Voici où 1.400 emplois bien rémunérés sont disponibles
Voici où 1.400 emplois bien rémunérés sont disponibles
Combien de secteurs au Luxembourg comptent 1.400 emplois non pourvus ? Probablement un seul. Il s'agit du «private equity», qui signifie en anglais «capital-investissement». Pour faire simple, il s'agit de sociétés spécialisées qui rachètent des entreprises non cotées en bourse, les dynamisent et les revendent si possible avec un bénéfice après une dizaine d'années. Le tout se déroule bien entendu - comment pourrait-il en être autrement - sur la Place financière luxembourgeoise. Le secteur y emploie aujourd'hui 8.000 personnes sur les 51.000 que compte le secteur financier.

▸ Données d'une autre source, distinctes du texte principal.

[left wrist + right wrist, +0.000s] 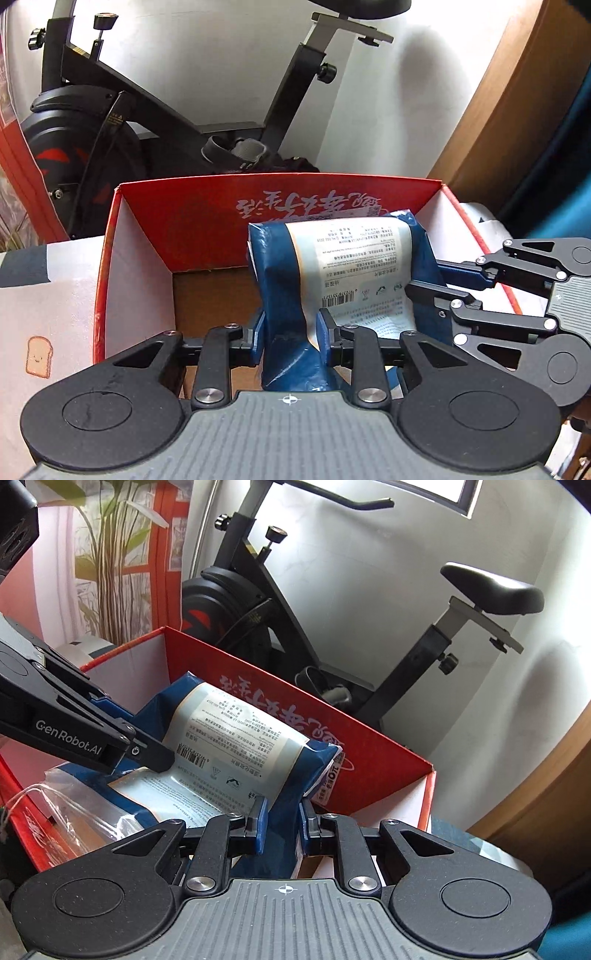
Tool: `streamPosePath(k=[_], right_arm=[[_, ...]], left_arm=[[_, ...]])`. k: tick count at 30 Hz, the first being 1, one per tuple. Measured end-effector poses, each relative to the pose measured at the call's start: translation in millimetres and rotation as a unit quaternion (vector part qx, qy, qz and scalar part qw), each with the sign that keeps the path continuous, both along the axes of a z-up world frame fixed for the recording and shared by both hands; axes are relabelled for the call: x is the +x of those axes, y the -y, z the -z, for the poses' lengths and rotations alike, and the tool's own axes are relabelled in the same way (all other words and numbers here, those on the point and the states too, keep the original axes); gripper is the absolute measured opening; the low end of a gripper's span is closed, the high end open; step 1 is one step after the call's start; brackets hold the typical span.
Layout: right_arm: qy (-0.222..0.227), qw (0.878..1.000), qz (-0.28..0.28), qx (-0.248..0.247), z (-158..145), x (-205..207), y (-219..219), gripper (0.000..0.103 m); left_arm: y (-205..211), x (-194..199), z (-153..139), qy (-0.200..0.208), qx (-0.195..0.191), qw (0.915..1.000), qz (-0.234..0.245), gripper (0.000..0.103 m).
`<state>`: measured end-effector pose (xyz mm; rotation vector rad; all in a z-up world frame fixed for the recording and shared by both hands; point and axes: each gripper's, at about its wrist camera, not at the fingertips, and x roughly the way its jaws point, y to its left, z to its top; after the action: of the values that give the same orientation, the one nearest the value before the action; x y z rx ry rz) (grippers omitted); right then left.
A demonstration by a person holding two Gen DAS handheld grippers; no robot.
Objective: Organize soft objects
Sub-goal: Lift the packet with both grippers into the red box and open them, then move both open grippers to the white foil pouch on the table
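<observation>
1. Pack (332, 273), blue and soft, hangs over the red box (140, 229).
2. Left tool (291, 332) pinches its near end.
3. Right tool (282, 823) clamps its other edge.

The soft package (332, 280) sits mid-frame, inside the open box (140, 258) and in front of its far wall. The left gripper (291, 332) grips its near edge at lower centre; the right gripper (424, 280) grips its right side. An exercise bike (110, 122) stands behind the box, upper left.
</observation>
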<state>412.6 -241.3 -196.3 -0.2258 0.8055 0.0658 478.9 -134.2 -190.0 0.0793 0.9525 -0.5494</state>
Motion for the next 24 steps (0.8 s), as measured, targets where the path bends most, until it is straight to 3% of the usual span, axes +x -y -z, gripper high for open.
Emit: streamPosePath(k=[4, 10, 13, 18, 20, 22, 24], right_arm=[[-0.011, 1.0, 0.019, 0.006, 7, 0, 7, 0.016], [0.001, 0.998, 0.047, 0.029, 3, -10, 17, 0.02], [0.035, 0.996, 0.048, 0.064, -8, -28, 19, 0.035], [0.103, 0.985, 0.069, 0.12, -31, -69, 24, 0.088], [0.125, 0.98, 0.079, 0.137, -37, -86, 25, 0.101], [0.142, 0.975, 0.082, 0.152, -42, -102, 26, 0.103], [0.147, 0.973, 0.085, 0.157, -44, -115, 23, 0.103]], left_arm=[[2, 2, 2, 0.018, 0.024, 0.9996, -0.003, 0.03], [-18, -7, -9, 0.044, 0.008, 0.9988, -0.021, 0.031], [-29, -21, -24, 0.063, -0.007, 0.9977, -0.023, 0.038], [-51, -52, -48, 0.104, -0.046, 0.993, -0.031, 0.067], [-61, -67, -55, 0.116, -0.054, 0.9911, -0.035, 0.078], [-72, -88, -62, 0.13, -0.052, 0.9891, -0.046, 0.093], [-81, -105, -65, 0.14, -0.049, 0.9874, -0.055, 0.098]])
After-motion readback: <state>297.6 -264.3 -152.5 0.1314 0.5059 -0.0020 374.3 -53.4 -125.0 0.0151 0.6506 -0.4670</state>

Ce secteur d'activité relativement nouveau, qui est développé de manière systématique et ciblée depuis plus de dix ans au Luxembourg, a encore d'autres superlatifs à faire valoir. Avec 509 milliards d'actifs sous gestion, le Luxembourg est le numéro un en Europe et le numéro deux dans le monde derrière les États-Unis. Le secteur connaît donc un succès similaire à celui des fonds d'investissement luxembourgeois, qui sont créés sur la Place financière luxembourgeoise et commercialisés dans le monde entier.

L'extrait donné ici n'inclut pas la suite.